Task statement => "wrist" is the word to look for; copy each line of the listing where it occurs.

Data provided =>

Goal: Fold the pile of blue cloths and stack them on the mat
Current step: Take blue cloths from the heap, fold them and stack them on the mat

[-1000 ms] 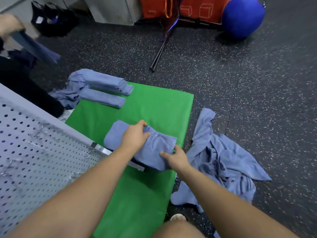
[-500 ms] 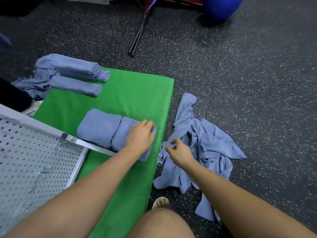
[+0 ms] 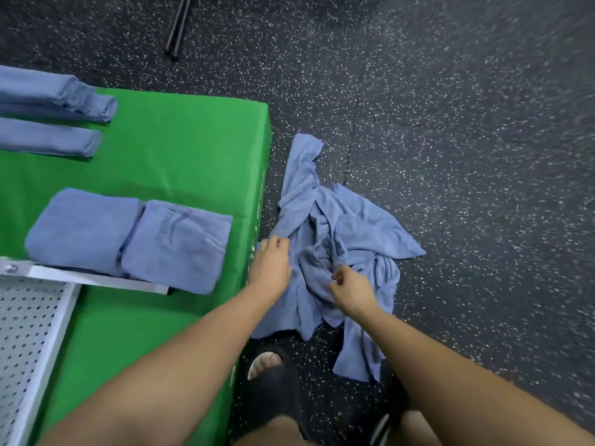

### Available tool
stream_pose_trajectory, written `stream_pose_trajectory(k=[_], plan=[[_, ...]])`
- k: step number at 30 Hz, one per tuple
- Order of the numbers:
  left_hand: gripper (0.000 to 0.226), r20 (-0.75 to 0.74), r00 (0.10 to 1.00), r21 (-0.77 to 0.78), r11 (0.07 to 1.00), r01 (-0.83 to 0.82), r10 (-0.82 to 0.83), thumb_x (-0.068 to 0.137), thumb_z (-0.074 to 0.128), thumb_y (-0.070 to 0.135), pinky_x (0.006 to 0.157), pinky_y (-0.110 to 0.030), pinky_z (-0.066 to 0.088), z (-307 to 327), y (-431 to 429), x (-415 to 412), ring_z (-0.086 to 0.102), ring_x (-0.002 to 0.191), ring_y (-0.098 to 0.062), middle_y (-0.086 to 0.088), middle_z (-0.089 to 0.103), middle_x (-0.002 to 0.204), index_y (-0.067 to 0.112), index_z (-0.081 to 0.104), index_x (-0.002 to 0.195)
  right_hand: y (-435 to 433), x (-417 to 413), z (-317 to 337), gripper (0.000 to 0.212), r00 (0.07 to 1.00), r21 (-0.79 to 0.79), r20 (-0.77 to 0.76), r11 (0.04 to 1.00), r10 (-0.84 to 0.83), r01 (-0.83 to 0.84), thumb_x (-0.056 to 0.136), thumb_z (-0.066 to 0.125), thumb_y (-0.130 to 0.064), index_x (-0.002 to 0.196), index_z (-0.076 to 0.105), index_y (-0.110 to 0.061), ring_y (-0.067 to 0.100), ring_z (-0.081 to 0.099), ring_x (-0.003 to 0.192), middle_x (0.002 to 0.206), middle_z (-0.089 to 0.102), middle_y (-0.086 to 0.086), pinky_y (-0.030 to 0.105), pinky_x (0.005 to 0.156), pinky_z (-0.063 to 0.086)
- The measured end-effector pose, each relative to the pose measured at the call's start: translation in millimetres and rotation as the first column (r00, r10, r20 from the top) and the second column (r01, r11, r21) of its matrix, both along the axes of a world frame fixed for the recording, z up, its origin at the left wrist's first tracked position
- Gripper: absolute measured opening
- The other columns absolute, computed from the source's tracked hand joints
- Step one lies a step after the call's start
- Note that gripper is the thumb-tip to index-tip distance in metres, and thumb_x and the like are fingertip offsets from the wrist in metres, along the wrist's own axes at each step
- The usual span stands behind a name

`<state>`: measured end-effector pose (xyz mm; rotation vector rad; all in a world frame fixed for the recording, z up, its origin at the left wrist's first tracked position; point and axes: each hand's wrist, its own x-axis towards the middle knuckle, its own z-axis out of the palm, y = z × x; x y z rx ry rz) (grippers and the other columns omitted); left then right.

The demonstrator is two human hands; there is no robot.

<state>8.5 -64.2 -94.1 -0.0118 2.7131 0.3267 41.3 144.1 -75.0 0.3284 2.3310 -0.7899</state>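
A crumpled pile of blue cloths (image 3: 341, 239) lies on the dark speckled floor just right of the green mat (image 3: 180, 149). My left hand (image 3: 270, 263) reaches over the pile's left edge, its fingers touching the cloth. Over the middle of the pile my right hand (image 3: 351, 291) has its fingers loosely curled, thumb and forefinger apart, with no cloth clearly pinched. Two folded blue cloths (image 3: 128, 239) lie side by side on the mat near its front. Further folded blue cloths (image 3: 54, 101) sit at the mat's far left.
A white perforated metal panel (image 3: 32, 320) overlaps the mat's near left side and touches the folded cloths. Black rods (image 3: 177, 27) lie on the floor beyond the mat. My foot in a dark sandal (image 3: 273, 375) stands beside the mat's near corner.
Both hands left the folded cloth on the mat and moved right to the loose pile on the floor. The view swung down and to the right.
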Motion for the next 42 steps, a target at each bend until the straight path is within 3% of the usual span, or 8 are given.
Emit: stream_pose_trajectory(k=[5, 10, 14, 19, 25, 30, 34, 42], plan=[[0.052, 0.002, 1.000, -0.212, 0.977, -0.002, 0.002, 0.105, 0.049, 0.012, 0.105, -0.042, 0.043, -26.4, -5.7, -25.5, 0.051, 0.132, -0.035, -0.016, 0.056, 0.142, 0.009, 0.035, 0.155, 11.6, -4.7, -5.7, 0.018, 1.000, -0.088, -0.025, 0.996, 0.006, -0.008, 0.101, 0.060, -0.020, 0.116, 0.067, -0.015, 0.022, 0.063, 0.083, 0.091, 0.068, 0.001, 0.032, 0.070, 0.045], [0.032, 0.057, 0.977, -0.362, 0.908, 0.211, -0.205, 0.100, 0.049, 0.006, 0.100, -0.040, 0.043, -17.3, -11.6, -43.3, 0.061, 0.117, -0.030, -0.008, 0.071, 0.122, 0.013, 0.067, 0.127, 0.6, -23.7, 8.6, 0.014, 0.993, -0.130, -0.110, 0.990, 0.041, -0.055, 0.098, 0.062, -0.020, 0.110, 0.068, -0.019, 0.022, 0.067, 0.090, 0.097, 0.074, 0.001, 0.033, 0.075, 0.048], [0.024, 0.068, 0.977, -0.318, 0.923, 0.215, -0.204, 0.099, 0.058, 0.012, 0.096, -0.042, 0.044, 11.6, -6.5, -62.3, 0.063, 0.112, -0.031, -0.007, 0.070, 0.115, 0.020, 0.072, 0.118, -8.1, -46.4, 32.2, 0.014, 0.973, -0.176, -0.222, 0.979, 0.066, -0.106, 0.096, 0.065, -0.021, 0.110, 0.066, -0.019, 0.018, 0.067, 0.090, 0.098, 0.072, -0.003, 0.036, 0.082, 0.055], [0.015, 0.000, 0.979, -0.083, 0.976, 0.202, -0.202, 0.094, 0.067, 0.022, 0.089, -0.037, 0.046, 87.8, -5.9, -86.1, 0.068, 0.107, -0.034, -0.006, 0.073, 0.111, 0.028, 0.069, 0.107, -20.4, -81.4, 84.4, 0.040, 0.918, -0.181, -0.363, 0.954, 0.161, -0.238, 0.091, 0.072, -0.017, 0.130, 0.064, -0.019, 0.023, 0.065, 0.111, 0.124, 0.069, 0.004, 0.041, 0.095, 0.053], [0.013, -0.080, 0.986, 0.185, 0.969, 0.160, -0.148, 0.089, 0.075, 0.024, 0.070, -0.031, 0.043, 203.5, -4.1, -111.8, 0.068, 0.090, -0.025, 0.004, 0.069, 0.086, 0.034, 0.068, 0.085, -23.1, -114.0, 170.7, 0.058, 0.829, -0.192, -0.499, 0.901, 0.251, -0.388, 0.089, 0.075, -0.018, 0.144, 0.059, -0.026, 0.019, 0.058, 0.130, 0.142, 0.065, -0.003, 0.030, 0.100, 0.044], [0.003, -0.192, 0.973, 0.330, 0.926, 0.185, -0.127, 0.089, 0.081, 0.027, 0.062, -0.020, 0.040, 302.6, 3.1, -117.0, 0.056, 0.067, 0.006, 0.016, 0.068, 0.071, 0.029, 0.082, 0.092, -9.3, -135.7, 251.1, 0.031, 0.834, -0.278, -0.525, 0.892, 0.170, -0.357, 0.085, 0.084, -0.022, 0.112, 0.070, -0.024, 0.016, 0.069, 0.101, 0.110, 0.076, -0.007, 0.037, 0.090, 0.053], [0.004, -0.302, 0.953, 0.486, 0.854, 0.186, -0.035, 0.088, 0.083, 0.031, 0.066, -0.028, 0.045, 377.0, 12.6, -106.7, 0.060, 0.068, -0.004, 0.008, 0.076, 0.076, 0.030, 0.079, 0.088, 6.0, -134.6, 325.5, 0.022, 0.803, -0.345, -0.590, 0.873, 0.084, -0.344, 0.092, 0.082, -0.022, 0.082, 0.063, -0.016, 0.004, 0.050, 0.062, 0.073, 0.061, -0.001, 0.029, 0.061, 0.042], [0.025, -0.240, 0.971, 0.793, 0.577, 0.195, 0.002, 0.087, 0.087, 0.013, 0.069, -0.023, 0.049, 479.0, 31.9, -58.0, 0.061, 0.074, -0.009, 0.003, 0.070, 0.081, 0.013, 0.069, 0.105, 44.8, -81.8, 452.3, 0.026, 0.699, -0.477, -0.709, 0.795, -0.095, -0.376, 0.104, 0.070, -0.023, 0.085, 0.063, -0.009, 0.010, 0.036, 0.068, 0.073, 0.044, 0.001, 0.028, 0.058, 0.029]])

Answer section =>
- The measured end-effector pose, each relative to the pose measured at the call's start: translation in millimetres and rotation as the first column (r00, r10, r20 from the top) and the second column (r01, r11, r21) of its matrix, both along the axes of a world frame fixed for the recording, z up, its origin at the left wrist's first tracked position
- Note that gripper is the thumb-tip to index-tip distance in metres, and thumb_x and the like are fingertip offsets from the wrist in metres, along the wrist's own axes at each step
`<state>`: measured end-effector pose (xyz mm; rotation vector rad; all in a world frame fixed for the recording, z up, its origin at the left wrist's first tracked position; point and axes: each hand's wrist, its own x-axis towards the middle knuckle, its own z-axis out of the palm, y = z × x; x y z rx ry rz) (grippers and the other columns omitted); left then right.

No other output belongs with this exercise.